(Problem)
Could you give the data below again, exactly and completely?

(Dataset entries)
=== Begin Enclosure ===
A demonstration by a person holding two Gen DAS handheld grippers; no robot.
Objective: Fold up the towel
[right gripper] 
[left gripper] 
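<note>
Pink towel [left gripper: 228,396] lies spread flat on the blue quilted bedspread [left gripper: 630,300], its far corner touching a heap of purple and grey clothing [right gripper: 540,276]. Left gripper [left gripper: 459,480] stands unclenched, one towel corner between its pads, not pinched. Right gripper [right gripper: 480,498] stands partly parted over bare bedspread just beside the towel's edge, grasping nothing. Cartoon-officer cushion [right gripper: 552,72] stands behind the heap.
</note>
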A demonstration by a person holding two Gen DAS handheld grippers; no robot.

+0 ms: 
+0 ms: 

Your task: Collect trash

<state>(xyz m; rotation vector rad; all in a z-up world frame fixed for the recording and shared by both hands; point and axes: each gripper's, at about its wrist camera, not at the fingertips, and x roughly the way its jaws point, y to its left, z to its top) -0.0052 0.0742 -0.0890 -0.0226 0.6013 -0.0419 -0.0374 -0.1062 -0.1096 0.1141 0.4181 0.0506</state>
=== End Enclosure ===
(Answer to this exercise)
A demonstration by a person holding two Gen DAS handheld grippers; no robot.
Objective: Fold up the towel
[right gripper] 
[left gripper] 
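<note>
Pink towel [left gripper: 228,396] lies spread flat on the blue quilted bedspread [left gripper: 630,300], its far corner touching a heap of purple and grey clothing [right gripper: 540,276]. Left gripper [left gripper: 459,480] stands unclenched, one towel corner between its pads, not pinched. Right gripper [right gripper: 480,498] stands partly parted over bare bedspread just beside the towel's edge, grasping nothing. Cartoon-officer cushion [right gripper: 552,72] stands behind the heap.
</note>
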A demonstration by a person holding two Gen DAS handheld grippers; no robot.

+0 ms: 
+0 ms: 

Your task: Collect trash

<state>(xyz m; rotation vector rad; all in a z-up world frame fixed for the recording and shared by both hands; point and axes: each gripper's, at about its wrist camera, not at the fingertips, and x roughly the way its jaws point, y to its left, z to its top) -0.0052 0.0742 -0.0890 -0.0226 0.6013 -0.0419 -0.0374 -0.1062 -0.1096 0.1141 0.4181 0.0506</state>

This answer requires no further additions.